Abstract

Efficient thermal management of highly densified data centers is important for carbon-neutral strategies. To this end, this work experimentally explored the most promising single-phase immersion cooling (SPIC) systems. Moreover, it proposed an active performance enhancement technology for SPIC systems. The results indicate that increasing the coolant immersion height helps to improve the SPIC performance, and the resulting increase in flow resistance is negligible. Increasing the volume flow rate improves heat transfer performance while also increasing flow resistance. Moreover, there exists a critical volume flow rate (i.e., 8 L/min) beyond which fails to significantly enhance the SPIC performance. The cooling water temperature is positively correlated with the device temperature but negatively correlated with flow resistance.

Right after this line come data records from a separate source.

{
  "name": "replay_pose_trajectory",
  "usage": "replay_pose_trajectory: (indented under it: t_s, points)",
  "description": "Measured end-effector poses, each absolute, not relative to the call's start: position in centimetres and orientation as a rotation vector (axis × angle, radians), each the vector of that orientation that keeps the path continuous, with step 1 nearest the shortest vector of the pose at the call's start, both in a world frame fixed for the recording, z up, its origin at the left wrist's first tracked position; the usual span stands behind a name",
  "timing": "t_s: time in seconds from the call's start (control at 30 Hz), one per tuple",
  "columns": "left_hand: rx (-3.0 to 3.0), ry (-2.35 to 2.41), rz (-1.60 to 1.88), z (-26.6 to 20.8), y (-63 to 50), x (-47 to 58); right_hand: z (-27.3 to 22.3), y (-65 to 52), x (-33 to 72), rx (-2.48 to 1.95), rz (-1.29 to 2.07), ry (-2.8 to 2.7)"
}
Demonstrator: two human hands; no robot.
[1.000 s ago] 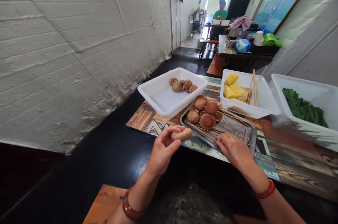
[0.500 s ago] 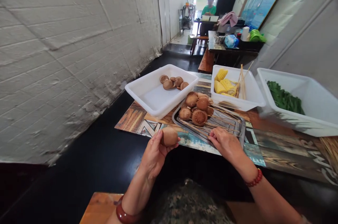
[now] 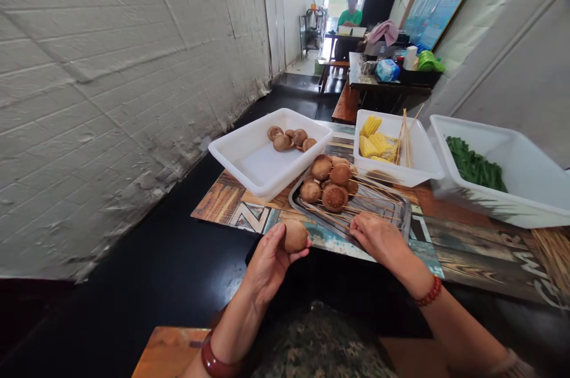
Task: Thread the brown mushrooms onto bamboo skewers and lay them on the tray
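My left hand [image 3: 269,259] is closed around a brown mushroom [image 3: 294,236], held in the air just off the table's near edge. At the front right of a metal tray [image 3: 406,225], my right hand [image 3: 378,238] is pinched on what looks like the end of a bamboo skewer; the fingers partly hide it. In the tray lie several skewered mushrooms [image 3: 335,197] in a heap, their bamboo sticks [image 3: 378,191] pointing right. Behind it, a white tub [image 3: 243,171] holds several loose mushrooms [image 3: 281,142].
A white bin [image 3: 423,171] with corn pieces [image 3: 376,143] and sticks stands behind the tray. Right of it is a bin [image 3: 494,206] of green leaves [image 3: 476,164]. More sticks [image 3: 554,253] lie at the table's right. A person in green [image 3: 350,17] sits far back.
My left hand has moved slightly right with the mushroom, closer to my right hand. The right hand stays at the tray's near side. The view has shifted a little.
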State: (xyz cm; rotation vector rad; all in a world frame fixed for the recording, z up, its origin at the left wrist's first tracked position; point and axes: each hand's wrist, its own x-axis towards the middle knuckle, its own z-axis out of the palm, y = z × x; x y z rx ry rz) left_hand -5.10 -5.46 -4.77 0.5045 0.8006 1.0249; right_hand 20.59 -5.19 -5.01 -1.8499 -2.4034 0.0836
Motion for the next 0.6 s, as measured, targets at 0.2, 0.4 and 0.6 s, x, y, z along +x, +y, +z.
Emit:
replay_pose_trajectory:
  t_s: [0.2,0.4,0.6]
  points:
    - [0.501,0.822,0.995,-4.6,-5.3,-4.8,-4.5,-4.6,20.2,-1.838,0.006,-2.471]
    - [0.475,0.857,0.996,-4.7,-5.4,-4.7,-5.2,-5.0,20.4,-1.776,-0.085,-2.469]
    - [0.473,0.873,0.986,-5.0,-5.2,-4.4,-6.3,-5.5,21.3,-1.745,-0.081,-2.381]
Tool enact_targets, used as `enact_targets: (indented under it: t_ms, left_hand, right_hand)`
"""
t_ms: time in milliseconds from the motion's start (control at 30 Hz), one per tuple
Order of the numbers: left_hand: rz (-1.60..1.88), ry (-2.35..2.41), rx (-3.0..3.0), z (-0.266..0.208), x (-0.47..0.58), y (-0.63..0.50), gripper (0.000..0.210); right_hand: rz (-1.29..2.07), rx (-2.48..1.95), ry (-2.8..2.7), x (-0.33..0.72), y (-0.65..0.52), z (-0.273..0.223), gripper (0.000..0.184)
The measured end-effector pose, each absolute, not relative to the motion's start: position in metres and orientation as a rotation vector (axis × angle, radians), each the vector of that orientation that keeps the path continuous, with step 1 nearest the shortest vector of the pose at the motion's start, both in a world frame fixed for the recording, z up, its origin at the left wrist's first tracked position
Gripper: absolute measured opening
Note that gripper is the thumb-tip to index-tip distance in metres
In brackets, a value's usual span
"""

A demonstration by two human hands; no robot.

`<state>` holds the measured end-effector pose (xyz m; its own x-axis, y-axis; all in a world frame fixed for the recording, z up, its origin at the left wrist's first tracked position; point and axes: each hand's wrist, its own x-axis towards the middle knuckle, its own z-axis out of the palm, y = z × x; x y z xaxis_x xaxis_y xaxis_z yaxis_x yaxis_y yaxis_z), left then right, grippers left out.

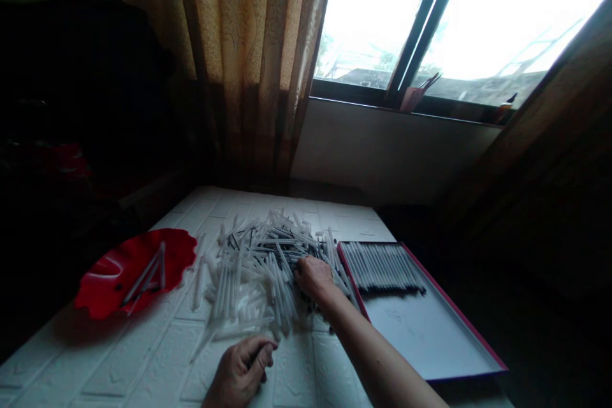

The micropump-based flow turbulence enhancement and the fan-based flow redistribution techniques reduce the maximum CPU surface temperature by 6.1 % and 5.0 %, respectively. Compared to the micropump method, the fan-based technique degrades the thermal uniformity of coolants but does not significantly increase flow resistance. The economic benefit of the micropump-based strategy is greater for upstream CPUs than downstream CPUs, while the fan-based method is more economically advantageous for downstream CPUs. Moreover, the micropump-based strategy outperforms the fan-based method and demonstrates a 21.39 % increase in energy-economic performance.